(Task directions) Within the data that follows, how many lines contain the word "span"? Reply with only the number.

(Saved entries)
------------

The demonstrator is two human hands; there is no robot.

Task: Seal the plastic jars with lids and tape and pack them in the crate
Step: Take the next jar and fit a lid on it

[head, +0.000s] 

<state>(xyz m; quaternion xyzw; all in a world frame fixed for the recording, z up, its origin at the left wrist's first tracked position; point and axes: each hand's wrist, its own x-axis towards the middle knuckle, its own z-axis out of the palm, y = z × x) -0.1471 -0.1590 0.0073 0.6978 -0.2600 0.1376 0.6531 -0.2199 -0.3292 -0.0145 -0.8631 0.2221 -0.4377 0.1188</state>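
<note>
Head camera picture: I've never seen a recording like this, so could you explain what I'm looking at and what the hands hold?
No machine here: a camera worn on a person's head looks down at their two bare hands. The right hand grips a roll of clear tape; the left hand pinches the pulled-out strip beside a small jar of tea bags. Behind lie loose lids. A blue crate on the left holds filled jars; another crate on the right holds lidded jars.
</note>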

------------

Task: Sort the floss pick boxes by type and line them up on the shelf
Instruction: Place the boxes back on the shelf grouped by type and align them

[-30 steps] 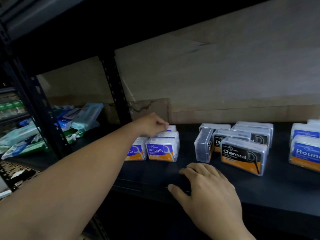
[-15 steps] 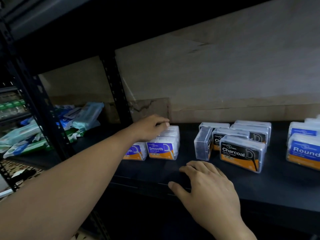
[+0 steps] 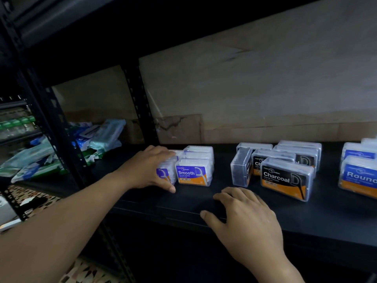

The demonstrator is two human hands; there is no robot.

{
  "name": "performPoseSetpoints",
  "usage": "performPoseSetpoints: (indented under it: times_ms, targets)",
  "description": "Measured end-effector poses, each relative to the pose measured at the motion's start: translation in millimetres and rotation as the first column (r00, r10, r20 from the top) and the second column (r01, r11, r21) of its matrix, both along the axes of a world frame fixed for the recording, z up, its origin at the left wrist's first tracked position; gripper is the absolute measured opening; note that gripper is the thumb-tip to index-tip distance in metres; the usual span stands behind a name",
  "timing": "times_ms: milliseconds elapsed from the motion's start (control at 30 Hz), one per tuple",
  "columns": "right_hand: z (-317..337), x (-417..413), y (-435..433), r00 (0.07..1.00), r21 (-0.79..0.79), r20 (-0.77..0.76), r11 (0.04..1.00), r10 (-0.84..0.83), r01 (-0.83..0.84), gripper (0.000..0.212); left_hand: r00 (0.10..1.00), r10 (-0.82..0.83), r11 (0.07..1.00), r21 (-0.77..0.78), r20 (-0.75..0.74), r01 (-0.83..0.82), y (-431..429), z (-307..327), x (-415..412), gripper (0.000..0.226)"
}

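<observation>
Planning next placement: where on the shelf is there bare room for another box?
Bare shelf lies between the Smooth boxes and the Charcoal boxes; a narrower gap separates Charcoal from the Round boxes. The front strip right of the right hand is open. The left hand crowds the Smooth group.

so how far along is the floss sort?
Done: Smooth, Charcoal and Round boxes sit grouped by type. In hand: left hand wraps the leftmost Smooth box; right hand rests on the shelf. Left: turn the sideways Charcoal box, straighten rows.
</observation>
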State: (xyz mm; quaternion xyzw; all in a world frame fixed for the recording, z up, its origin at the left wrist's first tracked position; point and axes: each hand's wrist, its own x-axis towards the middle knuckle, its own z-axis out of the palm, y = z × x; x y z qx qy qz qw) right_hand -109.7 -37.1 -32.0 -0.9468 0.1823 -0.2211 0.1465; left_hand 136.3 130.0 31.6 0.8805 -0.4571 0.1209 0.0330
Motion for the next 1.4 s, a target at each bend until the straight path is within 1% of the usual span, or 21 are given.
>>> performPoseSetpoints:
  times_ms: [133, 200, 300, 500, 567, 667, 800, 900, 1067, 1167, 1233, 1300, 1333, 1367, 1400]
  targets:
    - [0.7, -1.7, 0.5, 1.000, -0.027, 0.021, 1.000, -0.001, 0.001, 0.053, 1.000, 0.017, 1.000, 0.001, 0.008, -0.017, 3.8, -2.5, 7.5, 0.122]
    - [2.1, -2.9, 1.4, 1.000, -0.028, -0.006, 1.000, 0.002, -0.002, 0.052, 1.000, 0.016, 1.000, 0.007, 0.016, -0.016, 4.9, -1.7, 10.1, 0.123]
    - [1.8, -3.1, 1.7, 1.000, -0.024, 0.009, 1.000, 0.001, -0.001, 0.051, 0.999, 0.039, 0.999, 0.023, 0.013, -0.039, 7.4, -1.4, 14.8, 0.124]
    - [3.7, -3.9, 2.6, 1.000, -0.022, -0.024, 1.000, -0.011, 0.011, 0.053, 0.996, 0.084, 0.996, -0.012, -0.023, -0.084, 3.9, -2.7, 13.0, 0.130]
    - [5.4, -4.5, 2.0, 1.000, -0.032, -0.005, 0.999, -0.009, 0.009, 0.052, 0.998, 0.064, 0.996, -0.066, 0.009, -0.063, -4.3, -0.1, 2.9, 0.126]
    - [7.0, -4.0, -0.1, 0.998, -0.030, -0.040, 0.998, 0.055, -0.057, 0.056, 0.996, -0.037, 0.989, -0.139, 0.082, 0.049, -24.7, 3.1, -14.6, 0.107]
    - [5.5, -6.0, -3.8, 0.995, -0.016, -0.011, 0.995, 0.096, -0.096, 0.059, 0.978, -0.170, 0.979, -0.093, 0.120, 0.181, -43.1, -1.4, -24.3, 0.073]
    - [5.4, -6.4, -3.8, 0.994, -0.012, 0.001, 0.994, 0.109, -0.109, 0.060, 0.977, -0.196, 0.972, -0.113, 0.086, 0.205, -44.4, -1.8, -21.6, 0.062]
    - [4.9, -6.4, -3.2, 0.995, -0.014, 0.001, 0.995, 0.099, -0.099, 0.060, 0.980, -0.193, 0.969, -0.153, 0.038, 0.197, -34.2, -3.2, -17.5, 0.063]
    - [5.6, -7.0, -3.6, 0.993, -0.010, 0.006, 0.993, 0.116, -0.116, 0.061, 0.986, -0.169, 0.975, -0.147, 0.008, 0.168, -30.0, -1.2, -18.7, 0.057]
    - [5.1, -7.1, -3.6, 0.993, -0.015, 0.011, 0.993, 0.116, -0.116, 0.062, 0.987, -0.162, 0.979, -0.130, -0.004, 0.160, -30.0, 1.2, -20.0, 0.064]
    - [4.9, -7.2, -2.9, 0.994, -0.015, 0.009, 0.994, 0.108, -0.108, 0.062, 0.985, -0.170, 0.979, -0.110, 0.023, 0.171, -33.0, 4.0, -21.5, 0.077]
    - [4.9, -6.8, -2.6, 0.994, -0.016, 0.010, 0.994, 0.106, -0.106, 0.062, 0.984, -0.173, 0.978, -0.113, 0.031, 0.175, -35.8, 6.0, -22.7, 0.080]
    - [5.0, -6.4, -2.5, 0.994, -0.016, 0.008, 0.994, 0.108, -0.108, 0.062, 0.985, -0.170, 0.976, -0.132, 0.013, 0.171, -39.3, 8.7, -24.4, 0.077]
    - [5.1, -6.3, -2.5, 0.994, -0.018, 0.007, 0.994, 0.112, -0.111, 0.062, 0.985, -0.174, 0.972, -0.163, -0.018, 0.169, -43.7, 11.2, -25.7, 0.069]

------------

(Answer to the exercise) 2